The Feast of the Goat - Mario Vargas Llosa [71]
And at that moment, like the blow of a club to his head, he was seized by doubt. By certainty. It had happened. Dissembling, not listening to the praises of the Era that Chirinos had embarked on, he lowered his head, as if concentrating on an idea, focused his eyes, and looked, filled with anxiety. His bones turned to water. There it was: the dark stain covered his fly and part of his right leg. It must have been recent, it was still damp, at this very moment his insensible bladder was still leaking. He didn’t feel it, he wasn’t feeling it. A lashing rage shook him. He could dominate men, bring three million Dominicans to their knees, but he could not control his bladder.
“I can’t listen to any more gossip, I don’t have time,” he lamented, not looking up. “Go on and take care of Lloyds, don’t let them pay that money to Ramfis. Tomorrow, at the same time.

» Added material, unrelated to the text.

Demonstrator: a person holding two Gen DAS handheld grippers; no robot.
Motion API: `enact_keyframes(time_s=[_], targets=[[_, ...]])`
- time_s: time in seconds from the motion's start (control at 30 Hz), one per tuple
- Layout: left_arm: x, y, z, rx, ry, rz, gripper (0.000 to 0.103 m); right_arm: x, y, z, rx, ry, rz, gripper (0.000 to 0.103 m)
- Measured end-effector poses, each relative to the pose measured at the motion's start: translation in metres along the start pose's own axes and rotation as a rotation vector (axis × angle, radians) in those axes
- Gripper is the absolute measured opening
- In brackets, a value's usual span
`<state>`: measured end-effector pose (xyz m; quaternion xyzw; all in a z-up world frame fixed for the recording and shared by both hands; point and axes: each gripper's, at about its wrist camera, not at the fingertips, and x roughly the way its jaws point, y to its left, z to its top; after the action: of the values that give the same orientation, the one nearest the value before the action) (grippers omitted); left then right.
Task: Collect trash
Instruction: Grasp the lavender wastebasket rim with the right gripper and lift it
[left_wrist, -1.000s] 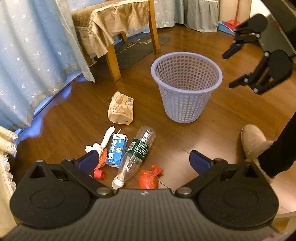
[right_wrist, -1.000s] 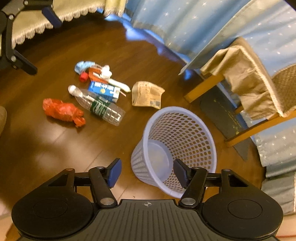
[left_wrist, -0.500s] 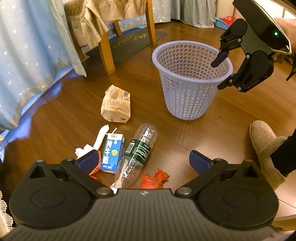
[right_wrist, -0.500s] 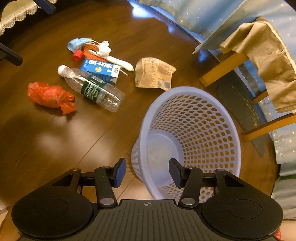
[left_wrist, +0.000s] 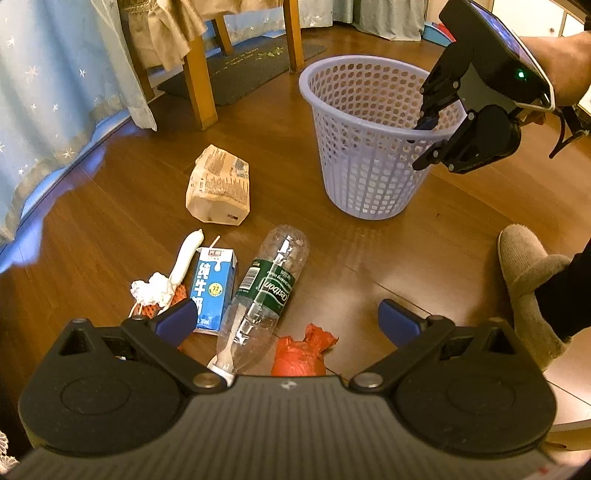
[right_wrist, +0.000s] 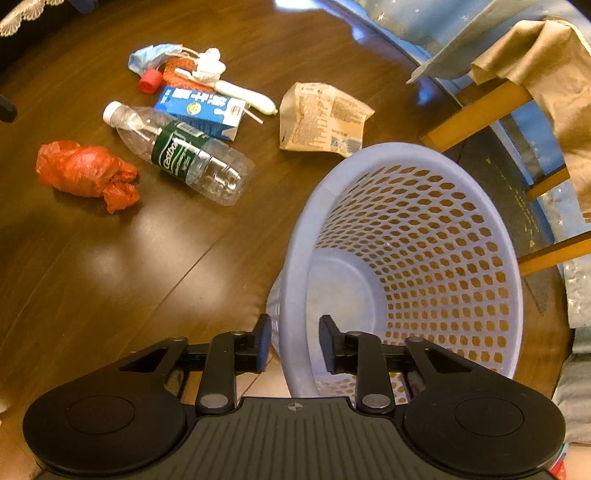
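Note:
A lilac mesh basket stands upright on the wooden floor. My right gripper straddles its near rim, one finger inside and one outside, with thin gaps still showing, so it is open. The left wrist view shows that same gripper at the basket's right edge. Trash lies in a cluster: a clear bottle, a blue milk carton, a red plastic bag, a brown paper bag and white tissue. My left gripper hangs wide open over the bottle and red bag.
Wooden table legs, a dark mat and a starred blue curtain lie beyond the trash. A person's slippered foot stands at the right. A red cap and a blue mask sit beside the tissue.
My right gripper has come down onto the basket rim and its fingers have narrowed around it. My left gripper has dropped closer to the bottle and red bag, staying open.

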<state>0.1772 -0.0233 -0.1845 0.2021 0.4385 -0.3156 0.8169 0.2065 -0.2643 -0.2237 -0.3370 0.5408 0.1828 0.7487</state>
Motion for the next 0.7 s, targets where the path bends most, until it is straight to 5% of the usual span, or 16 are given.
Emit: enact_keyframes(time_s=[0.37, 0.7], targets=[[0.0, 0.004, -0.005, -0.002, 0.012, 0.007, 0.102, 0.003, 0.011, 0.004, -0.02, 0.017, -0.043, 0.011], [0.013, 0.001, -0.009, 0.075, 0.048, -0.014, 0.102, 0.006, 0.06, 0.003, -0.148, 0.048, -0.138, 0.01]])
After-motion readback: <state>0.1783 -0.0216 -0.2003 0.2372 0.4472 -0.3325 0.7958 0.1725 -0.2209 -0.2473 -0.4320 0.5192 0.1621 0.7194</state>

Goodbye.”
“Goodbye, Chief. If you’ll permit me, I’ll see you this afternoon, on the Avenida.”
As soon as he heard the Constitutional Sot close the door, he called Sinforoso. He told him to bring another suit, also gray, and a change of underwear. He stood, and moving quickly, bumping into a sofa, he locked himself in the bathroom. He felt faint with disgust. He took off the trousers, shorts, and undershirt soiled by his involuntary urination. His shirt was not stained, but he took it off as well and then sat on the bidet. He soaped himself carefully. As he was getting dried he cursed once again the dirty trick his body was playing on him. He was waging war against many enemies, he could not constantly be distracted by his fucking bladder. He sprinkled talcum powder on his genitals and between his legs, and sat down on the toilet to wait for Sinforoso.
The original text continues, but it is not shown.